[Work instruction] Among the entries below, only the lines starting at the one with "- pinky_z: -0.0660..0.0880" and ending at the one with "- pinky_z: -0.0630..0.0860", both included, are to be printed exactly.
------------------------------------------------------------------------
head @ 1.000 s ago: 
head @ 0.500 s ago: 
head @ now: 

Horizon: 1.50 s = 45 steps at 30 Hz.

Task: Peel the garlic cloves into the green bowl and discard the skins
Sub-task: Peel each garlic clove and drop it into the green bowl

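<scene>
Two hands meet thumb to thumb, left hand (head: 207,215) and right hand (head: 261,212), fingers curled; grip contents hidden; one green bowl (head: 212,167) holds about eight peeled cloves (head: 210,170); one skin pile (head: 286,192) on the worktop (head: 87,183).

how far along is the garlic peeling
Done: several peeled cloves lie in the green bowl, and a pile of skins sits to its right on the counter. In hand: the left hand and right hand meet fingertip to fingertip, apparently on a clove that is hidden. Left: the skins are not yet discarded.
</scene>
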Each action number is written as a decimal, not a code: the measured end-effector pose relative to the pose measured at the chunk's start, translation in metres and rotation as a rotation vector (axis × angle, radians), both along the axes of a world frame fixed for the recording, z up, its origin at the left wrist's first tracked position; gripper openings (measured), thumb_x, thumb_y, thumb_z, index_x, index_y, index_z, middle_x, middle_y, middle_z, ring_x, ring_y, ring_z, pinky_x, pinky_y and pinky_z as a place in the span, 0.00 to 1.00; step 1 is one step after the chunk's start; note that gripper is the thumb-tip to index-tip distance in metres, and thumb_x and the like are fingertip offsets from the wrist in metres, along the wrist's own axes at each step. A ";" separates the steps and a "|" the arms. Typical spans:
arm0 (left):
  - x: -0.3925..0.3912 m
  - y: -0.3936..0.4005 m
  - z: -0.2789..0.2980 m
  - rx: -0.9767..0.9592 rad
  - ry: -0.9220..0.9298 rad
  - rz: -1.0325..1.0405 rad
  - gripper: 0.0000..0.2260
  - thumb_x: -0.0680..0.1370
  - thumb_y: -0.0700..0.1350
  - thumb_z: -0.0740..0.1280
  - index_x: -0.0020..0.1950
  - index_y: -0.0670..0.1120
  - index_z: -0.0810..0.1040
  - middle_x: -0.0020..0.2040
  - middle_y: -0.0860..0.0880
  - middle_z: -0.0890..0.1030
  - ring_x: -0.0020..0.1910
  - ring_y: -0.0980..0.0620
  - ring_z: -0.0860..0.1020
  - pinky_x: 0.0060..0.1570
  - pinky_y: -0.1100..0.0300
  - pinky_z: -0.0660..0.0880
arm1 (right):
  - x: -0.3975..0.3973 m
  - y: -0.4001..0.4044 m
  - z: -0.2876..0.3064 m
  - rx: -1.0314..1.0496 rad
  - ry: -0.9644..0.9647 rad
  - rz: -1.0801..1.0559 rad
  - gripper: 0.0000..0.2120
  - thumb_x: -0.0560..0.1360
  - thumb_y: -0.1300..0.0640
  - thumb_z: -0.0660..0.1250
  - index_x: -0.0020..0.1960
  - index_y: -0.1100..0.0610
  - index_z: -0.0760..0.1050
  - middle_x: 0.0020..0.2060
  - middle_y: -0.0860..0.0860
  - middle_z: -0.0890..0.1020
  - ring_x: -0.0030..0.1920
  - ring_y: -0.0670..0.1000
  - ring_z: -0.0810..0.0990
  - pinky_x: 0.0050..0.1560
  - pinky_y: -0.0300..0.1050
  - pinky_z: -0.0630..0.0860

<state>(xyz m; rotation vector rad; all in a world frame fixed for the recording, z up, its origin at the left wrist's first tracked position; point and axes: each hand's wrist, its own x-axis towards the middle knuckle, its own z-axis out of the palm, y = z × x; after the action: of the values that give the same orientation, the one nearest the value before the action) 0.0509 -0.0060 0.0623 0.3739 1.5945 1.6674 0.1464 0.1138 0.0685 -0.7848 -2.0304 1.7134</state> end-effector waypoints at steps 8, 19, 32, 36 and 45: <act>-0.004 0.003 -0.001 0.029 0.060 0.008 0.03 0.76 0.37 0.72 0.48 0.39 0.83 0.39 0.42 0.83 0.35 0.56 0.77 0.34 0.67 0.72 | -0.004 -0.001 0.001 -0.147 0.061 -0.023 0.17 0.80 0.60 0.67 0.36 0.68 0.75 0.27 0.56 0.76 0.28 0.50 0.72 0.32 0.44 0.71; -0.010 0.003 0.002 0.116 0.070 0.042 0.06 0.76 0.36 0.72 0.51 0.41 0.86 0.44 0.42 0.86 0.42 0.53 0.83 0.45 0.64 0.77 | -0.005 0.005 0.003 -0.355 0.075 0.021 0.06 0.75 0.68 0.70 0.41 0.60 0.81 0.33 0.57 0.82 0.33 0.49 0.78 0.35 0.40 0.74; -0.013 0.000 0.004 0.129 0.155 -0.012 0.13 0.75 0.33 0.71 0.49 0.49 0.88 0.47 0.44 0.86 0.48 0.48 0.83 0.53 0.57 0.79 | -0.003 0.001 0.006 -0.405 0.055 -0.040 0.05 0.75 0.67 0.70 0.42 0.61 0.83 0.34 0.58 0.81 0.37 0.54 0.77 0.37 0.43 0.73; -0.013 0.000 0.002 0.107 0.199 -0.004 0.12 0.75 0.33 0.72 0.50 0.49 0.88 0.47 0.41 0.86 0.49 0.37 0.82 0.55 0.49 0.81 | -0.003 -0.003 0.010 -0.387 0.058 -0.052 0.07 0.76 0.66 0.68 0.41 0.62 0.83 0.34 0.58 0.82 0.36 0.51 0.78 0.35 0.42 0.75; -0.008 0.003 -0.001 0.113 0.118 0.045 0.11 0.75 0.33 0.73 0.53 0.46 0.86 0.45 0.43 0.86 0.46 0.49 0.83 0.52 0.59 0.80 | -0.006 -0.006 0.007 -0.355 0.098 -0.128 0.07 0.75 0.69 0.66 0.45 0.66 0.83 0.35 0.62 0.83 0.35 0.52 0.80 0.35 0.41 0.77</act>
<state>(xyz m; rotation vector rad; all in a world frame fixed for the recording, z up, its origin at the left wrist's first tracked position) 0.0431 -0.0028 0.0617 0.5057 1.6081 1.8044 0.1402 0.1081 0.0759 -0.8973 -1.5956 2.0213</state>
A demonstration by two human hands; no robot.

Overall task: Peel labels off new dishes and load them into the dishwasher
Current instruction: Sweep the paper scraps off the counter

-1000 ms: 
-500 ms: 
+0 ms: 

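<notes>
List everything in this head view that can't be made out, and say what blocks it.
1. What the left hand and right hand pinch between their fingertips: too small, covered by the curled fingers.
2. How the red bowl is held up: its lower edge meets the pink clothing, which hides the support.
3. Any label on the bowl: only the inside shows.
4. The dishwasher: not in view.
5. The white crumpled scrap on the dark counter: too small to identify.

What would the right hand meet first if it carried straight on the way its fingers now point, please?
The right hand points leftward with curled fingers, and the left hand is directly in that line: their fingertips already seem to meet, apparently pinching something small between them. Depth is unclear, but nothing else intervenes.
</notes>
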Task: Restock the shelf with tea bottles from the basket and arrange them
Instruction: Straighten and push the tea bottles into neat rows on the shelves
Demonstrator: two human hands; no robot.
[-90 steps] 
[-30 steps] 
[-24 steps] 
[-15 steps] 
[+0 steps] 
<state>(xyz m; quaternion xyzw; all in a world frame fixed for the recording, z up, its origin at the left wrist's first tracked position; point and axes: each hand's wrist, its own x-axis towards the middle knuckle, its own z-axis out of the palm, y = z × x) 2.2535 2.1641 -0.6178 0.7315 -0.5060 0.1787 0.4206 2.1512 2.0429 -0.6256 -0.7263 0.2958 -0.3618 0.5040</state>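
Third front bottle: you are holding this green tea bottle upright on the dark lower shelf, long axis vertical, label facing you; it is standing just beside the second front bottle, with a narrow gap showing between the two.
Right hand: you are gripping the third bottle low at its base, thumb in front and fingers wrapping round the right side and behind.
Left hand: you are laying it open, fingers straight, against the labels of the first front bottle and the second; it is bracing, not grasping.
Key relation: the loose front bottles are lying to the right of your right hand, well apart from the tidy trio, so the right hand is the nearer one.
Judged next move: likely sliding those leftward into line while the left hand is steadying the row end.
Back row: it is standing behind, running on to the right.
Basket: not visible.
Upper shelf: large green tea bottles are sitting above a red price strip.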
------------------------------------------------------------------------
[Result]
  - pinky_z: -0.0660..0.0880
arm1 (right):
  - x: -0.3975..0.3973 m
  - y: -0.4001..0.4044 m
  - z: -0.2876..0.3064 m
  - rx: -1.0314..1.0496 rad
  - ry: -0.9644..0.9647 rad
  - rz: -1.0801..1.0559 rad
  - gripper: 0.0000..0.2120
  - thumb_x: -0.0560..0.1360
  - thumb_y: -0.1300..0.0640
  - thumb_z: -0.0660..0.1250
  - index_x: -0.0020..0.1960
  - index_y: -0.1100..0.0610
  - index_z: -0.0760..0.1050
  - middle_x: 0.0020..0.2060
  - middle_y: -0.0860..0.0860
  - middle_z: -0.0890..0.1020
  - ring_x: -0.0030..0.1920
  - ring_y: -0.0670..0.1000
  - ring_z: -0.0810..0.0990
  - pinky_x: 0.0050..0.1560
  - pinky_y: -0.0300..0.1050
  - pinky_z: -0.0630..0.0860

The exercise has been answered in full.